How export rules work

Contributors

Export rules are the functional elements of an export policy. Export rules match client access requests to a volume against specific parameters you configure to determine how to handle the client access requests.

An export policy must contain at least one export rule to allow access to clients. If an export policy contains more than one rule, the rules are processed in the order in which they appear in the export policy. The rule order is dictated by the rule index number. If a rule matches a client, the permissions of that rule are used and no further rules are processed. If no rules match, the client is denied access.

You can configure export rules to determine client access permissions using the following criteria:

  • The file access protocol used by the client sending the request, for example, NFSv4 or SMB.

  • A client identifier, for example, host name or IP address.

  • The security type used by the client to authenticate, for example, Kerberos v5, NTLM, or AUTH_SYS.

If a rule specifies multiple criteria, the client must match all of them for the rule to apply.

Note

Beginning in ONTAP 9.3, you can enable export policy configuration checking as a background job that records any rules violations in an error rule list. The vserver export-policy config-checker commands invoke the checker and display results, which you can use to verify your configuration and delete erroneous rules from the policy.

The commands only validate export configuration for host names, netgroups, and anonymous users.

Example

The export policy contains an export rule with the following parameters:

  • -protocol nfs3

  • -clientmatch 10.1.16.0/255.255.255.0

  • -rorule any

  • -rwrule any

The client access request is sent using the NFSv3 protocol and the client has the IP address 10.1.17.37.
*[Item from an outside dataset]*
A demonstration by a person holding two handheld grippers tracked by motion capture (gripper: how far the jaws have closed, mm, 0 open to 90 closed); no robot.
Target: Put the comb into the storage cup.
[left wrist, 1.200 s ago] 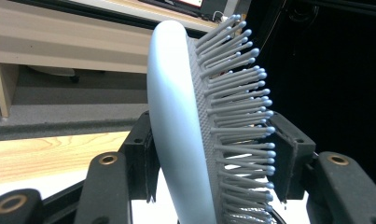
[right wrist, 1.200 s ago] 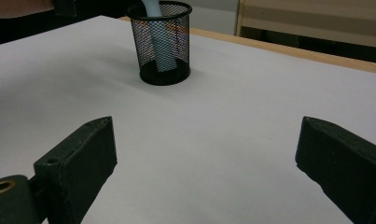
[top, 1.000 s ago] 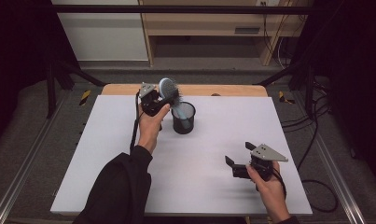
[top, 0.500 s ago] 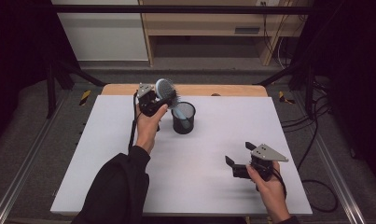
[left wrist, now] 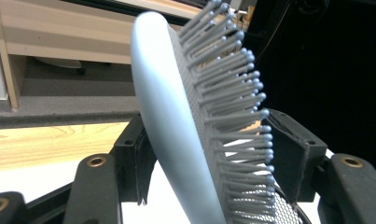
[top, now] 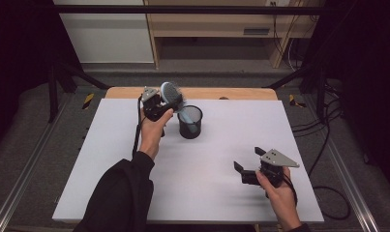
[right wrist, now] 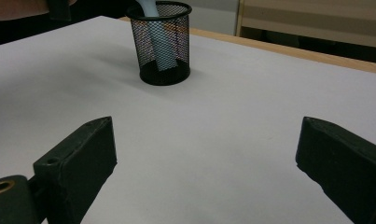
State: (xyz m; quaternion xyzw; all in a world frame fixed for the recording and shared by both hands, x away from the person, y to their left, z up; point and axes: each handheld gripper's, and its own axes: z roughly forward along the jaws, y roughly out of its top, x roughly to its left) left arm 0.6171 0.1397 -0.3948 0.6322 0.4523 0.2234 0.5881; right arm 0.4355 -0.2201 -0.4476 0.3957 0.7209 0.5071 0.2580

Even though the client access protocol matches, the IP address of the client is in a different subnet from the one specified in the export rule. Therefore, client matching fails and this rule does not apply to this client.

Example

The export policy contains an export rule with the following parameters:

  • -protocol nfs

  • -clientmatch 10.1.16.0/255.255.255.0

  • -rorule any

  • -rwrule any

The client access request is sent using the NFSv4 protocol and the client has the IP address 10.1.16.54.

The client access protocol matches and the IP address of the client is in the specified subnet. Therefore, client matching is successful and this rule applies to this client. The client gets read-write access regardless of its security type.

Example

The export policy contains an export rule with the following parameters:

  • -protocol nfs3

  • -clientmatch 10.1.16.0/255.255.255.0

  • -rorule any

  • -rwrule krb5,ntlm

Client #1 has the IP address 10.1.16.207, sends an access request using the NFSv3 protocol, and authenticated with Kerberos v5.

Client #2 has the IP address 10.1.16.211, sends an access request using the NFSv3 protocol, and authenticated with AUTH_SYS.

The client access protocol and IP address matches for both clients. The read-only parameter allows read-only access to all clients regardless of the security type they authenticated with. Therefore both clients get read-only access. However, only client #1 gets read-write access because it used the approved security type Kerberos v5 to authenticate. Client #2 does not get read-write access.